Karenin was on the mat. Felix gathered him sloppily into his arms. The cat’s huge weight kept displacing itself: it wasn’t possible to hold up its backside, belly and neck at the same time, something always fell through the gap. He whispered into its ear, ‘All right, K?’ and stepped inside. This same fat cat in his arms, the yellowing old playbills and photos on the wall, the boxes full of sheet music for a non-existent piano, sold to a pawnshop before even Felix’s time. The old-school everything. He knew it all too well. The grimy sameness, the way nothing was ever refreshed. She called them antiques. Another way of saying there’s no more money. Five years! He dropped the cat down on the chaise: springless, the seat sank to receive it. How did he ever come to know this place? Unknowing it would just be the restoring of things to their natural, healthy state.

  ‘Annie? You coming out?’

  ‘In the bath! S’heavenly. Come in!’

  ‘Nah, you’re all right. I’ll wait.’


  ‘I’LL WAIT.’

  ‘Don’t be ludicrous. Bring an ashtray.’

  Felix looked about him. On a clothes hanger hooked to the window frame an outfit hung disembodied and flooded with light. Purple jeans, a complicated vest with safety pins on the front, some kind of tartan cape, and below on the floor a pair of yellow leather boots with heels of four or five inches, all of which would be seen by no one except the boy from the off licence who delivered her ‘groceries’.

  ‘Can’t see no ashtray.’

  Piled on top of various envelopes and pages of newspapers were small mountains of spent fags and ash. It was hard to manoeuvre – some attempt at reorganization was under way. Towers of paper dotted the floor. It was worse than his father’s situation, yet he saw now that the spirit was much the same: a large life contracted into a small space. He had never visited one then the other in quick succession like this. The sense of suffocation and impatience was identical, the longing he had to be free.

  ‘Dear Lord – by the Pavlovas. “The Russian bird with the long face”. Underneath her.’
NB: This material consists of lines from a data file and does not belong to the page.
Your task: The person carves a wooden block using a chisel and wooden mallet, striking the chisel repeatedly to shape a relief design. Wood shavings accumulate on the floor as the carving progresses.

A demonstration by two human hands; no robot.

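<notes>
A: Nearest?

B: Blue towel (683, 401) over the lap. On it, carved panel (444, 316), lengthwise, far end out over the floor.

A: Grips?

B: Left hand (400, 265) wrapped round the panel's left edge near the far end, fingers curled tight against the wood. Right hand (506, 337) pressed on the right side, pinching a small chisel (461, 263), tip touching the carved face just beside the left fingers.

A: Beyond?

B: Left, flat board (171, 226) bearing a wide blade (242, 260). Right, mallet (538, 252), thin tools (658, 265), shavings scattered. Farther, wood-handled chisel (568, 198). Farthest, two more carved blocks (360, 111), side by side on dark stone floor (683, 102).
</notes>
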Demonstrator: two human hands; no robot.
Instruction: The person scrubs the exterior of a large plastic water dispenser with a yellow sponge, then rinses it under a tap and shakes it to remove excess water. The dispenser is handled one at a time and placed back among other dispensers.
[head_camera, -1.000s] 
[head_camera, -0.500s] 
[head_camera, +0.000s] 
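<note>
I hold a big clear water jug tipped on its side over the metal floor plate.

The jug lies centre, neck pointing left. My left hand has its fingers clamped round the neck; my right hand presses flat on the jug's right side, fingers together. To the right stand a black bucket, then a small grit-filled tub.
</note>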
  He would never again have to pretend to be interested in things in which he had no interest. Ballet dancers, novels, the long and torturous history of her family. He stepped over a glass coffee table to where eight photographs of Pavlova formed a diamond on the wall, echoing the pyramid of fags below, the only decoration on a small side table.
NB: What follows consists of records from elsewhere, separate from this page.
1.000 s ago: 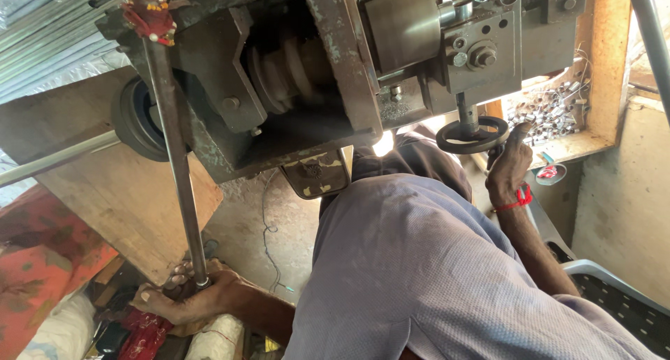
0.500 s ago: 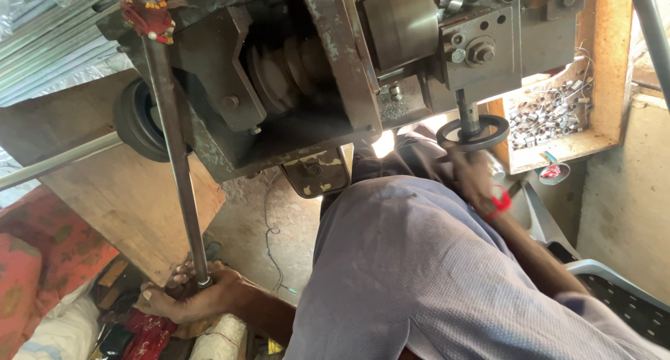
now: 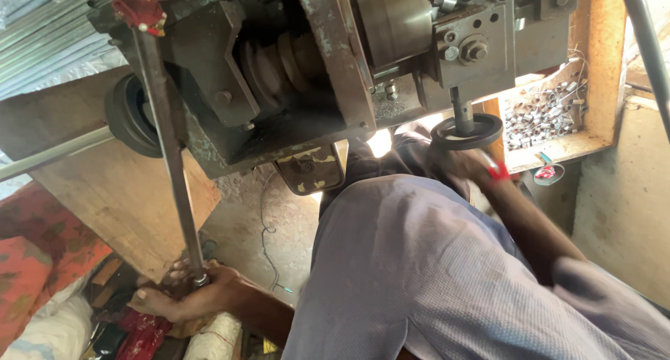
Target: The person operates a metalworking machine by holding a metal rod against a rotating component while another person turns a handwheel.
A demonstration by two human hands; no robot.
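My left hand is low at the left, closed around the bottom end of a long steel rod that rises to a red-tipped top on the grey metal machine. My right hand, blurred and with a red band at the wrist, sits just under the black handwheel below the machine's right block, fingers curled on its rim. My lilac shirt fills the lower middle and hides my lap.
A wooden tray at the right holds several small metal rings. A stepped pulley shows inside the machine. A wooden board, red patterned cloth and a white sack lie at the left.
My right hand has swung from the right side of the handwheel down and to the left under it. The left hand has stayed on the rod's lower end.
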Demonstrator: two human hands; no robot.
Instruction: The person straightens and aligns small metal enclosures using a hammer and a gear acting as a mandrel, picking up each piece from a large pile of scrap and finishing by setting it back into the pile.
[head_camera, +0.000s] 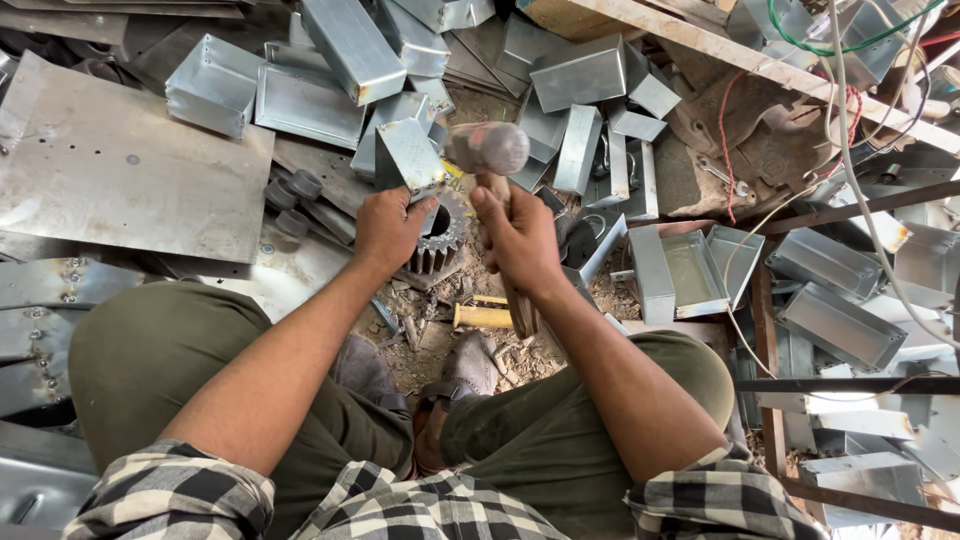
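Note:
My left hand (388, 228) grips a small folded sheet-metal box piece (408, 153), holding it over a large steel gear (443, 238) on the ground. My right hand (520, 240) is closed around the wooden handle of a hammer; the hammer head (487, 148) is raised and blurred just right of the metal piece. I am squatting, with both knees in olive trousers either side and my sandalled feet (462, 375) below the gear.
Several shiny metal boxes (352, 45) lie heaped behind and at right (838, 325). A flat steel plate (120, 170) lies at left. A yellow-handled tool (482, 317) rests on the dirt. Wires (850, 130) and a wooden plank (700, 40) cross at upper right.

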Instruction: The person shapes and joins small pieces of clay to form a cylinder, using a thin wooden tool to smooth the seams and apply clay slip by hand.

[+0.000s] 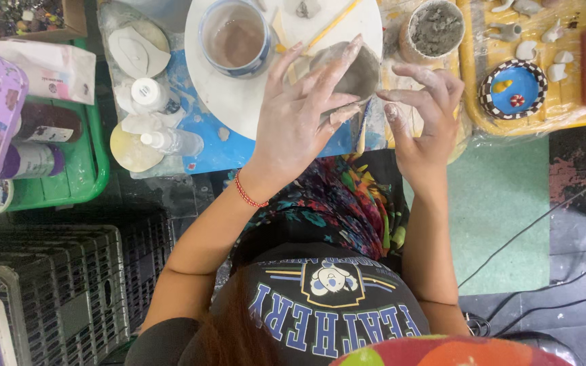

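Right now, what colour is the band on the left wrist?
Red, a thin beaded wristband, seen in the head view.

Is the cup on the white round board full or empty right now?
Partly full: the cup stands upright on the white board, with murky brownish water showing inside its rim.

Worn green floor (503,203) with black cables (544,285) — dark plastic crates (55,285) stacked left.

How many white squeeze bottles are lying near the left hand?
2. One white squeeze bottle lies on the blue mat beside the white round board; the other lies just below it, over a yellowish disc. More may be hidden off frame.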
  ‘If full, use the plastic bag on the doorknob,’ called Annie. ‘Empty into.’

  He did as he was told. He came into the bathroom, put the packet of fags in the ashtray and the ashtray on the lip of the bath.

  ‘What you got them on for?’

  She ran her fingertips along a pair of mother-of-pearl vintage sunglasses. ‘This is a terribly bright bathroom, Felix. Blinding. Could you? My hands.’

  What looked like a single breakfast oat sat on her bottom lip, painted over with scarlet. Felix put a cigarette in her mouth and lit it. Even in the few months since he’d last been here the lines under her eyes seemed to have lengthened and deepened, fanning out beyond the shades. The powder she’d doused herself in gathered lumpenly here and there and made everything worse. He retreated to the toilet seat. It was the correct distance. She made a little adjustment to the costume – plumping up the big brown pile of hair and letting the wet strands fall around her made-up face, framing it. Her narrow shoulders rose out of the bubbles, and he knew every blue vein and brown mole. She was grinning in a certain way that had started the whole thing off, the day he watched her bring up a tray of tea to the film crew on her roof, hair tied in a headscarf like one of those women in the war. The thin lips drawn back and an inch of shiny gum all round.

  ‘How’ve you been, Annie?’

  ‘Sorry?’ She cupped her hand facetiously round her ear.

  ‘How’ve you been?’

  ‘How have I been? Is that the question?’ She leant back into the bubbles. ‘How have I been? How have I been? Well, I’ve been fucking desolate, really.’ She tapped some ash, missing the ashtray, dusting the bubbles. ‘Not entirely due to your disappearance, don’t flatter yourself. Someone at Westminster Council has taken it upon themselves to reevaluate my claim. Because somebody else, some citizen, took it upon themselves to notify the council. My money’s been frozen, I’m reduced to a rather tragic diet of grilled sardines. And various other necessities have been severely reduced …’ She made the unhappy face of a child. ‘Guess who.’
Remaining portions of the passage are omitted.